# Effin Potholes



## himbo (Sep 20, 2003)

so i'm driving my sister to her school today and i went over a pothole. the damn thing nearly swallwed us alive. anyway, i knew there was some sort of damage, and very shortly afterwards, i heard my wheel bearing, they got massacred. so i just dropped off my car at my mechanic and tomorrow it will be finished

i go through that same rode every day, i dont know where the hell that crater came from. son of a bitches had a sign (here comes the twisted irony btw) that proudly said *"Your tax dollars at work!"* 

i usually try to avoid even bumpy roads, but its limited on the street i was on.
i called up the police department and reported it and told them that i fouled up my bearings and alignment, i gotta say the person on the line was really nice and filled out a report on my behalf and said that after i get my report, i gotta go speak to some one in thier municipal building, and they might reimburse me for it

i just thought i'd share this with you guys. when i first bought my car, i didnt even squeak, after a month, it sounded like an old bed


----------



## Marvin (Oct 16, 2002)

Cold air + ice + hot summers = NJ and NY roads.


----------



## nismo1.6 (Feb 9, 2005)

having a FWD car and living on the north east coats i feel your pain but im going to have to say......its a given something like this will happen. in my hood we have holes *everywhere* and my mom and grandmother b!tch and complain like its their job, but when is rains then freezes/ rains freezes, its just going to happen. so unless we repave the entire hood nothing can be done  

thats why i always say 16inch or less, wheels any larger and your asking for trouble.


----------



## Rain-Xx (Jul 29, 2002)

Yeah, the city is widening a road near my house which I take to get on a highway, it was a nightmare for a while. 

And our government likes to put up those "Your tax dollars at work!" signs everywhere.
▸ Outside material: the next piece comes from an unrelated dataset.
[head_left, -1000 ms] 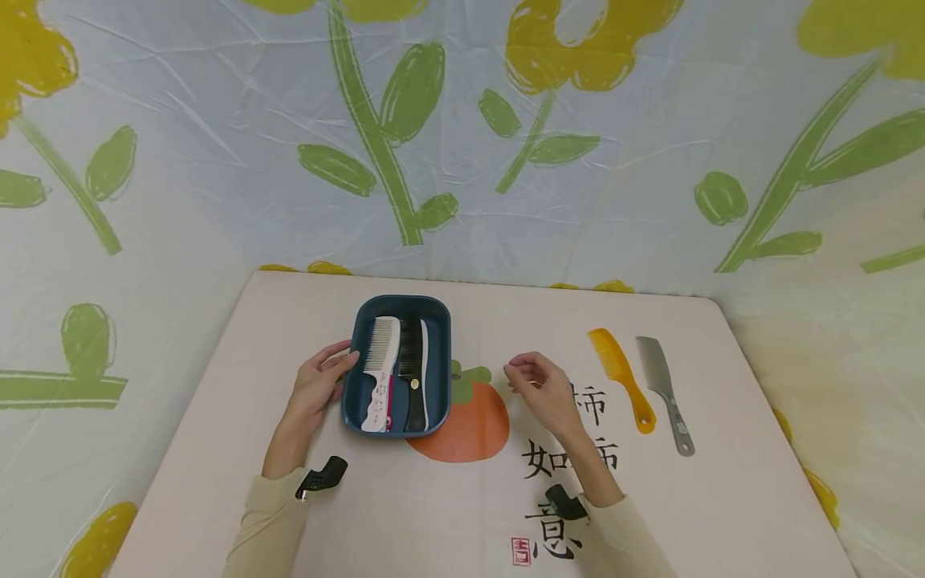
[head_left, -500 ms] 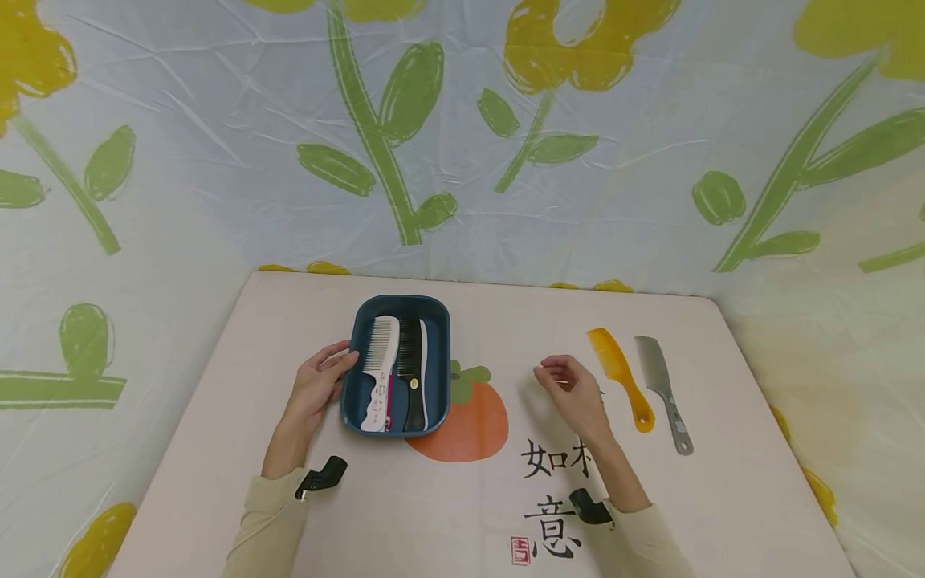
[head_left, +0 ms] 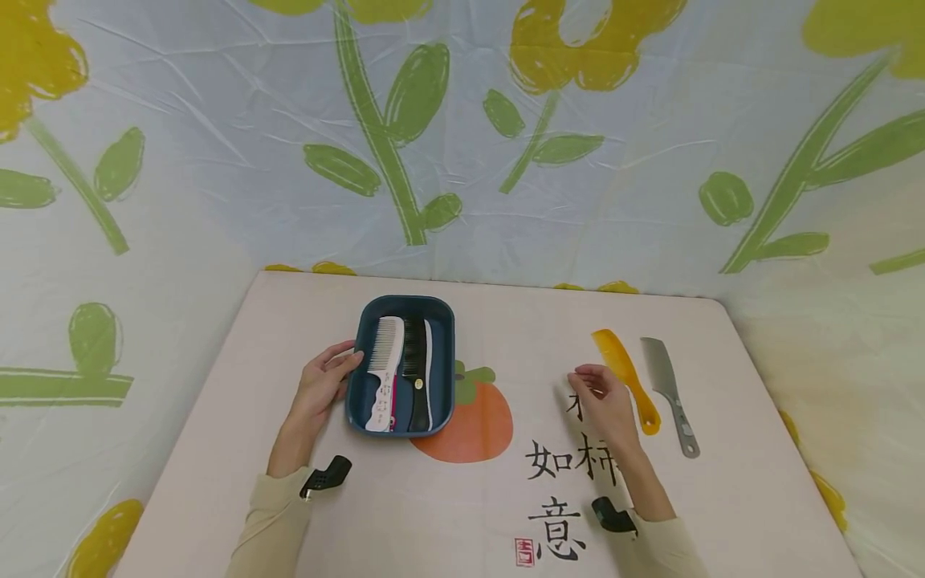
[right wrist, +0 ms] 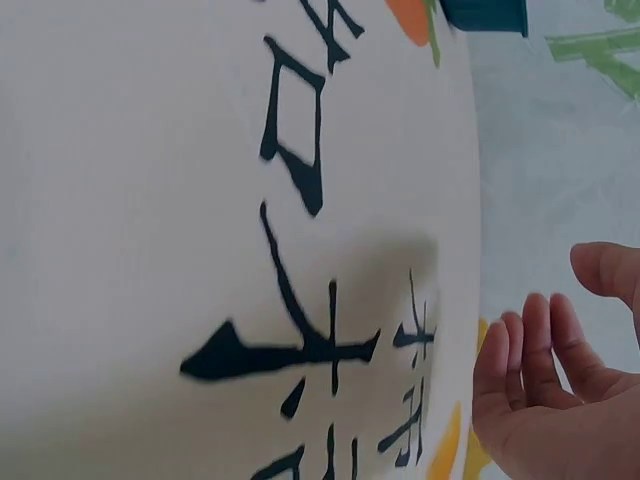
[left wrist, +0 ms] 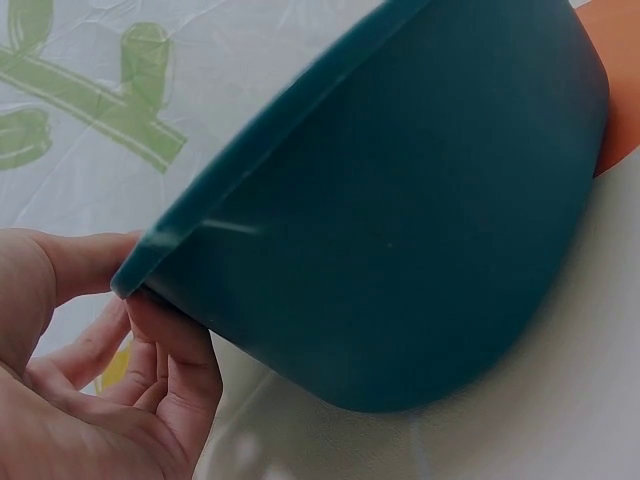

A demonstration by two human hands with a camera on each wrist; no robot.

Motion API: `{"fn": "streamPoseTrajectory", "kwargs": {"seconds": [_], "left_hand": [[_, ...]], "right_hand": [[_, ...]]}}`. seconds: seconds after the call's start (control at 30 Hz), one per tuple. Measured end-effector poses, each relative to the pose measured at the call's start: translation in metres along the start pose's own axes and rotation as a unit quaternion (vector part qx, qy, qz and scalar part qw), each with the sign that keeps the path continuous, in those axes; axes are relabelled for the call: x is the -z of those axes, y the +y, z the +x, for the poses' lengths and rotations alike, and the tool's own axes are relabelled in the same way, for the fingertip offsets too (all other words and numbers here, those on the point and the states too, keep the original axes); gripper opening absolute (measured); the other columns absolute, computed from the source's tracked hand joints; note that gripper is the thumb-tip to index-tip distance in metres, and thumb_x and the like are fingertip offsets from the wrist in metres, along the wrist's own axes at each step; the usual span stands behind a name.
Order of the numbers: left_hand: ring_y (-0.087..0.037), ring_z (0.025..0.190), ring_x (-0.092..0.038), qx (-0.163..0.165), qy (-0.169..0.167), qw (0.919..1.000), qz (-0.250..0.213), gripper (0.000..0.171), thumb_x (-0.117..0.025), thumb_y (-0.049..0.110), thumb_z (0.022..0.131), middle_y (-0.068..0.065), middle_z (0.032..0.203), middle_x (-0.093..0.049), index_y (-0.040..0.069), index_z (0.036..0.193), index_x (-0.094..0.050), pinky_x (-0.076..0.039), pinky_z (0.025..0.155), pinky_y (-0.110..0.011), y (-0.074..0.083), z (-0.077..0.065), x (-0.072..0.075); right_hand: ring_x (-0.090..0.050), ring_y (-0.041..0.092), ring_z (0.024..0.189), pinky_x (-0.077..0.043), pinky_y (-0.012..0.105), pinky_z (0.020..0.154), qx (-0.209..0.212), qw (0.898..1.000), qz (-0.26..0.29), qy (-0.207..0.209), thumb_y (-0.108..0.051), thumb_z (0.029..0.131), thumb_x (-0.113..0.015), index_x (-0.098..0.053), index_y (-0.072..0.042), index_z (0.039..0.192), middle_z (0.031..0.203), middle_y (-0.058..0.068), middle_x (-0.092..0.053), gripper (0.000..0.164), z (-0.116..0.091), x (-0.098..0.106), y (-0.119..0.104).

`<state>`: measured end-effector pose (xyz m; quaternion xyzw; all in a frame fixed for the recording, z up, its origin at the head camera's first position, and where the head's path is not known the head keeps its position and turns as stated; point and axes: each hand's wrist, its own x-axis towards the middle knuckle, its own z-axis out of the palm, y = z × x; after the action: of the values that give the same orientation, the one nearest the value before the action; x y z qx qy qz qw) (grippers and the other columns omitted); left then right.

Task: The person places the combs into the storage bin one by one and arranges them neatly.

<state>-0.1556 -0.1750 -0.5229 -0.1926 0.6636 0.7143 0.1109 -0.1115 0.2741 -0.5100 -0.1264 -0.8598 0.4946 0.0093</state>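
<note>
A dark blue tray [head_left: 444, 377] stands on the table left of the middle. In it lie a white comb [head_left: 386, 353] and a black comb [head_left: 416, 385], with a pink edge and a white edge showing beside them. My left hand [head_left: 318, 393] grips the tray's left rim. In the left wrist view, the thumb is over the tray's rim [left wrist: 240, 180] and fingers are under it. My right hand [head_left: 610, 409] is above the table just left of a yellow comb [head_left: 617, 365], overlapping it slightly in the head view. Its fingers are loosely bent and hold nothing.
A grey comb [head_left: 661, 369] lies right of the yellow one. The pale tablecloth [head_left: 405, 514] bears a printed orange persimmon [head_left: 477, 425] and black characters. Flowered cloth [head_left: 470, 160] hangs behind the table and at both sides.
My right hand has moved right, away from the tray and up to the yellow comb. My left hand keeps its grip on the tray, which stays in place.
</note>
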Motion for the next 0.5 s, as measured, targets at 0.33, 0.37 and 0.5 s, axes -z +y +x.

I had to replace a tire because I hit something on that road, and the damn thing blistered. Which was fine because it was an older snow tire. Good excuse to buy new ones for next winter.


----------



## ICP Sux0rZ! (Jan 10, 2005)

learn to steer to helps alot when avoiding potholes


----------



## nismo1.6 (Feb 9, 2005)

SanMarcosZfreak said:


> learn to steer to helps alot when avoiding potholes


youve gotten rather "demanding" in your old age marcos :thumbup: 

thats like standing in no mans land and saying "dodge all the bullets" you will miss a few.........but sooner or later your gona hit somethin.


----------



## ICP Sux0rZ! (Jan 10, 2005)

nismo1.6 said:


> youve gotten rather "demanding" in your old age marcos :thumbup:
> 
> thats like standing in no mans land and saying "dodge all the bullets" you will miss a few.........but sooner or later your gona hit somethin.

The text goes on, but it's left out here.